I cannot begin to comprehend the level of responsibility he had running the ICU unit of University College Hospital, London. He worked exceptionally long hours, and when he returned home, his focus had to change to try to protect his own family from this perilous virus.

Jim Down, along with all of his colleagues, must have been frustrated when we, the general public, did not adhere to the lockdown rules set out by the government. Reading his book showed me how much he worried and cared for the patients he was trying to save together with their family and loved ones. Even though it is just words on a page, you can feel the heat and discomfort the medical staff had to endure working in their PPE. Their exhaustion and frustration shouted out from every chapter. But they never gave up.
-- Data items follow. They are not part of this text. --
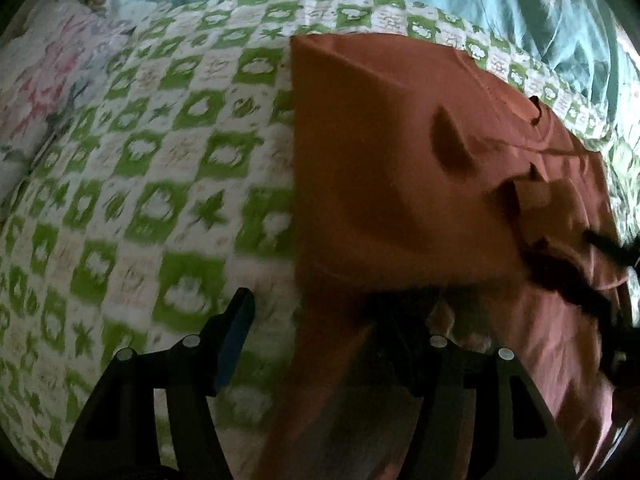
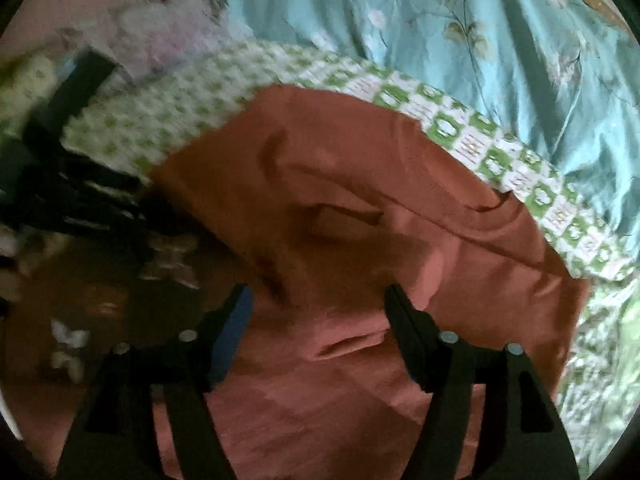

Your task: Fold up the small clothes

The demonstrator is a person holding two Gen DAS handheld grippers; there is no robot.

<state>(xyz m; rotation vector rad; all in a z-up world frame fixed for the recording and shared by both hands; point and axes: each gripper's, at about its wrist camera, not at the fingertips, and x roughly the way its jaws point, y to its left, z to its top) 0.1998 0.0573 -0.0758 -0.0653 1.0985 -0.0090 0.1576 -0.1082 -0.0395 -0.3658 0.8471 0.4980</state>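
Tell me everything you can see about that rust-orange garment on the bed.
The rust-orange garment looks like soft matte knit, plain, with a stitched seam running across it. It lies partly folded and rumpled on the green-and-white checkered quilt, with raised creases and a loose flap near its middle. A turquoise floral sheet lies beyond it. The right gripper hangs over it with jaws apart, no pinch visible; the left gripper straddles its edge, one finger hidden in blur.
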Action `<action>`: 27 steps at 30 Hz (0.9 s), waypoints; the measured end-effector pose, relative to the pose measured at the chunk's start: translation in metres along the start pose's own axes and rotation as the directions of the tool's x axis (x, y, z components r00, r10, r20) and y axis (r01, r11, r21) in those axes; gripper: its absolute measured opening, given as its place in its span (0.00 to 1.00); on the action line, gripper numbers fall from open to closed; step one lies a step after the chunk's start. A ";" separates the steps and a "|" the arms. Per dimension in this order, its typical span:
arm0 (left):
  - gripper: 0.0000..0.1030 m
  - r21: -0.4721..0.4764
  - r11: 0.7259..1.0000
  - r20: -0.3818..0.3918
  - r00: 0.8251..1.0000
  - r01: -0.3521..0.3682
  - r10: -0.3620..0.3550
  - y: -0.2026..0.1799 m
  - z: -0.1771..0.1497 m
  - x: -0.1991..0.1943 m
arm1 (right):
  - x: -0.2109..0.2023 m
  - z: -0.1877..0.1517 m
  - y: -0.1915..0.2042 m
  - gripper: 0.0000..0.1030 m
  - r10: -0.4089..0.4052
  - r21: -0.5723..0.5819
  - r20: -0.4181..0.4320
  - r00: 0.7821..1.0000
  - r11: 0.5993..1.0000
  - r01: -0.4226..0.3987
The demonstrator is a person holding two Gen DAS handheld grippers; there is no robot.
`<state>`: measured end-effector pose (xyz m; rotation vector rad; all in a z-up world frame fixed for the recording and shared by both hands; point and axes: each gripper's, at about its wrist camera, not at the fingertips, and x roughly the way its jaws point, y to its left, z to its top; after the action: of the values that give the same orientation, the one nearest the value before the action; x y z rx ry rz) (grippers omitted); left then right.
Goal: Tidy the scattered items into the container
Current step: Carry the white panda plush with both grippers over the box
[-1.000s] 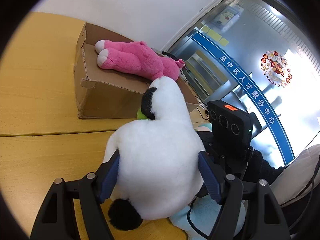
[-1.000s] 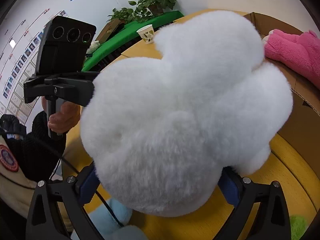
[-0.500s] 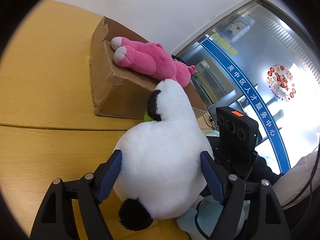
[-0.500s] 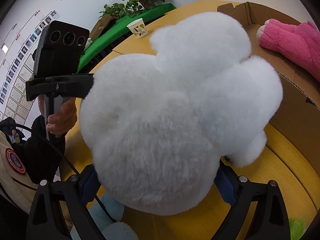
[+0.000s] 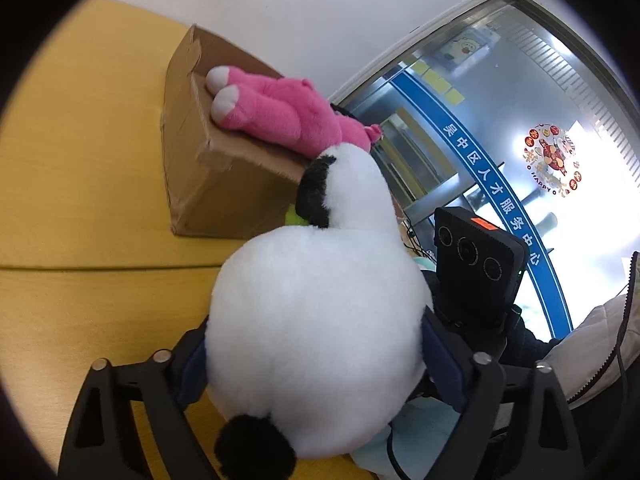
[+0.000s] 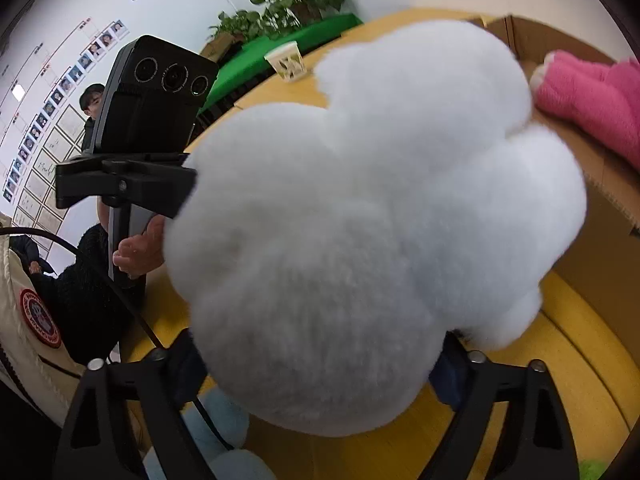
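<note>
A: On the left wrist view, what's changed?

B: My left tool is clamped on the white plush, which has risen off the table and closer to the box than a second ago. The pink toy lies across the box rim.

A: And the right wrist view?

B: My right tool is clamped on the plush too: round, fluffy, squashy. The box is stiff, torn-edged cardboard. Both tools carry it boxward.
</note>
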<state>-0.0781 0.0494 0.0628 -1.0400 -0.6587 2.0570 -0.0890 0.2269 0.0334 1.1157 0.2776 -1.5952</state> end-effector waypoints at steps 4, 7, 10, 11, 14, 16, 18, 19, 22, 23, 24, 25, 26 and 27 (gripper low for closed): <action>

This book is about the first wave and lockdown. It makes one wonder how the NHS staff faced the second and third waves as they would now know what to expect. It reminded me of when I was young hearing from my grandfather how he served in the army and survived WW1, and then just over 20 years later, he faced WWII, once again as a serving officer. You get the feeling from the book that Jim Down felt he was fortunate not to have contracted Covid in that first wave, especially when he had lost medical colleagues.

We know how skilled our doctors and nurses are, but this book shows how these skills in the ICU units had to be called upon every minute of every day. When they lose a patient, they do dwell on it and feel they have failed. They continually question how they might have served the patient differently.

If I admired our NHS medics before reading this book, Life Support, I am now in complete awe of them all, and they are my 2020 heroes. They are a dedicated, hardworking team, and all of us should read this book to understand how lucky we are to have an NHS. It is not a long book, and there is a full glossary at the end so you can understand all the initialisms. This book is warm, honest and humorous and I highly recommend it.

Following reading this book, I watched on the ITV Hub a feature-length documentary by Oscar-winning director Kevin Macdonald – 2020: A Story of Us – which tells the story of Coronavirus in Britain. I think we owe it to our NHS to read and/or watch both of these so that we can understand their work more fully.